Trap 4: Swapping "most" and "all" arrows
Remember: a valid conclusion about intersecting sets can only be made if the most arrow appears before the all arrow.
Ex.
All wrestlers in the WMMA know how to fight. Most people who know how to fight suck at it. Therefore, some fighters in the WMMA suck at it
WMMA -> F --m-> Suck@F
____
WMMA <-s-> Suck@F
The above is NOT a valid conclusion. The first set is not indicative of any other set, even if their qualities (fighting) overlap. So, that quality cannot be used to draw valid conclusions .
Ex.
Most WMMA women know how to fight.
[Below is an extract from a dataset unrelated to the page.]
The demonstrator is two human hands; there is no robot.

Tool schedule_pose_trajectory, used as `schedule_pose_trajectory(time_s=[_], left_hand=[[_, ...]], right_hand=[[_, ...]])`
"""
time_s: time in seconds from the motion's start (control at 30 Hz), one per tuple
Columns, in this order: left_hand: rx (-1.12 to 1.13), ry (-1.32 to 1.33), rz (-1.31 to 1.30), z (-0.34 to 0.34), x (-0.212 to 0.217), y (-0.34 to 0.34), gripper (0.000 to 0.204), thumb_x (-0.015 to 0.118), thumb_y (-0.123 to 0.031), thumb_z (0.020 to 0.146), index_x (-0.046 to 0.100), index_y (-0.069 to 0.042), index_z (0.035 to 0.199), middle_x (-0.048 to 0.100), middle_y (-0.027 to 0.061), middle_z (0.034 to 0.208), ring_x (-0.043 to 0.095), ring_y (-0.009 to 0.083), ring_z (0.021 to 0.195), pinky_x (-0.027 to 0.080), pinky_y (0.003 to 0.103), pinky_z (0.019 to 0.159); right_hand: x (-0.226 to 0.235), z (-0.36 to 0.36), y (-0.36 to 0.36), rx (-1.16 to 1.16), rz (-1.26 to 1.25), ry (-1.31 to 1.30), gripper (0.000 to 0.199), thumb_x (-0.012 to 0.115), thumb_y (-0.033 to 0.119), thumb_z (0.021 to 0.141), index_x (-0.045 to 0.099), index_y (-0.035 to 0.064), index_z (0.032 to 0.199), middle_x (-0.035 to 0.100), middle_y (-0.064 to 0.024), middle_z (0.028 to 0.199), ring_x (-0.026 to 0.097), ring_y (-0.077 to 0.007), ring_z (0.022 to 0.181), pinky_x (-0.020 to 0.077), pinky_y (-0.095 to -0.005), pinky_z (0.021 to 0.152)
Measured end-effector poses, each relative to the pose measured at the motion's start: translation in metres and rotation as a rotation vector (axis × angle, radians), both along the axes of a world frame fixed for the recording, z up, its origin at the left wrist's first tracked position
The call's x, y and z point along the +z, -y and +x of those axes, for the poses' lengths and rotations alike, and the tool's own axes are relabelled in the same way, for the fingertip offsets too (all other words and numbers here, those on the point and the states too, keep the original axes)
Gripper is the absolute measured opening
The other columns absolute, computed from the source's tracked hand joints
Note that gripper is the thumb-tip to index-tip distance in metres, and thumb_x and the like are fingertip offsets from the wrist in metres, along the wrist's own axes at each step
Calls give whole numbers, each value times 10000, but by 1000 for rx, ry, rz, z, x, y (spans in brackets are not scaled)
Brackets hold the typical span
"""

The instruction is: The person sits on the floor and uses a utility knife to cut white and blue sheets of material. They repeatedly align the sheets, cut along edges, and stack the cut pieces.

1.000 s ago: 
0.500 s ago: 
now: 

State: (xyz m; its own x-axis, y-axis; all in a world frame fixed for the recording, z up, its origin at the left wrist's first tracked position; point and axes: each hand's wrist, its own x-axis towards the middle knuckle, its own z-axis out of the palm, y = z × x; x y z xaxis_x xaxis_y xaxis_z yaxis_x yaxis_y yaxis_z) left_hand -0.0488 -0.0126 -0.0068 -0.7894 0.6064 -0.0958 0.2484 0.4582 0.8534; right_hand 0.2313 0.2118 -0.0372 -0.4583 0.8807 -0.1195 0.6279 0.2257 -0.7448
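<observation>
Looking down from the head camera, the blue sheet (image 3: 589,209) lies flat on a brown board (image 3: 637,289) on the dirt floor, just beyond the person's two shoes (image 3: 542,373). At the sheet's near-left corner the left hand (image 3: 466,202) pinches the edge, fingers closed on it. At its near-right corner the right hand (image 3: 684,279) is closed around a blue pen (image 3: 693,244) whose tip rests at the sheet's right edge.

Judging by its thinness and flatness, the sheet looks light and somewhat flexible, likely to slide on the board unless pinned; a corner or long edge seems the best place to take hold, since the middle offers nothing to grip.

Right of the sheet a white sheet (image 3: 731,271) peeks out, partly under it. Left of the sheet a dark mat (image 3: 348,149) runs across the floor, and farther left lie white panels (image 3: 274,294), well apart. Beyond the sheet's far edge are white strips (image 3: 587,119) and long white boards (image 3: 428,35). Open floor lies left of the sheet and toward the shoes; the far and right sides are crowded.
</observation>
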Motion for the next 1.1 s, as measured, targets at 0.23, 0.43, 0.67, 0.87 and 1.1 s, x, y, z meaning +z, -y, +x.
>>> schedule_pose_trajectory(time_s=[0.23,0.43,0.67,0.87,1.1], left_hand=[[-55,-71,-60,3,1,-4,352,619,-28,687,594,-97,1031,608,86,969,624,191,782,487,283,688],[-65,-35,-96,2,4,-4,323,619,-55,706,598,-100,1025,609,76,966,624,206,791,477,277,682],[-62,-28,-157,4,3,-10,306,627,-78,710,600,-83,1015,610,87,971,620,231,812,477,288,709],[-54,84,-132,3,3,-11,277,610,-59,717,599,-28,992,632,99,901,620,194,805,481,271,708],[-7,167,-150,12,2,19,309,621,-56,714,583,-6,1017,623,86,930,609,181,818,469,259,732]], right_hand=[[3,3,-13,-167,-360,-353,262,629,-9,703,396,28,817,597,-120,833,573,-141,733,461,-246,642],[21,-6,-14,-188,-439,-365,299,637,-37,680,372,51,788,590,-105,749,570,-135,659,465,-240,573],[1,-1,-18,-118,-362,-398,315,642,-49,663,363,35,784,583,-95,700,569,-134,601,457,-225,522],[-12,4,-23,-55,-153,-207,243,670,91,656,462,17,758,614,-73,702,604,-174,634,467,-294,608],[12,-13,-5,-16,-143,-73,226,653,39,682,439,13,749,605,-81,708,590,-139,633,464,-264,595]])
All women who know how to fight are strong. Therefore, most WMMA women are strong.
WMMA -m-> F -> S
____
WMMA -m-> S
The above conclusion IS valid
Remember, it's not "all most" chocolate is good, its "most all" chocolate is good
I don't want to "almost" ace the test, i want to get "most-all" questions correct
I am actually crying. I have no idea what this is saying
me. this is so confusing
I understood it with this analogy, maybe it'll help you:
Premise 1: All Olympic sprinters know how to run.
Premise 2: Most people who know how to run are not exceptionally fast.
Invalid conclusion: Therefore, some Olympic sprinters are not exceptionally fast.
To break this down I like to think about it as numbers.
1st claim: Let's say there are 30 violinist at the NY Philharmonic that know how to play violin.
2nd claim: There are 1 million violinists in the entire world and more than 50% of them do not play the violin well.
Can we logically make the conclusion that the 30 violinists at the NY Philharmonic are part of the more than 50% of violinists who do not play violin well? Well no we cannot as doing so would require us to assume that the 30 violinists belong to the more than 50% group of violinist who do not play the violin well. The conclusion is based on an assumption that we cannot logically deduce or infer.
Would you switch the "All →" to a "most ‑m→" and then you would have the "Two Mosts split" argument? Is this possible?
@isabella.pliska You cannot switch all for most as a rule of thumb!
this argument flaw does not lend itself well to his style of logic.
@robbietonie It truly does not. I'm sitting here trying to understand how sets play into this and it's not adding up.
If every single A is a B and over half of those Bs are Cs, then it's extremely possible that "scooping" the B will also give you an A. This flaw is incredibly difficult to put into "sets" and "buckets."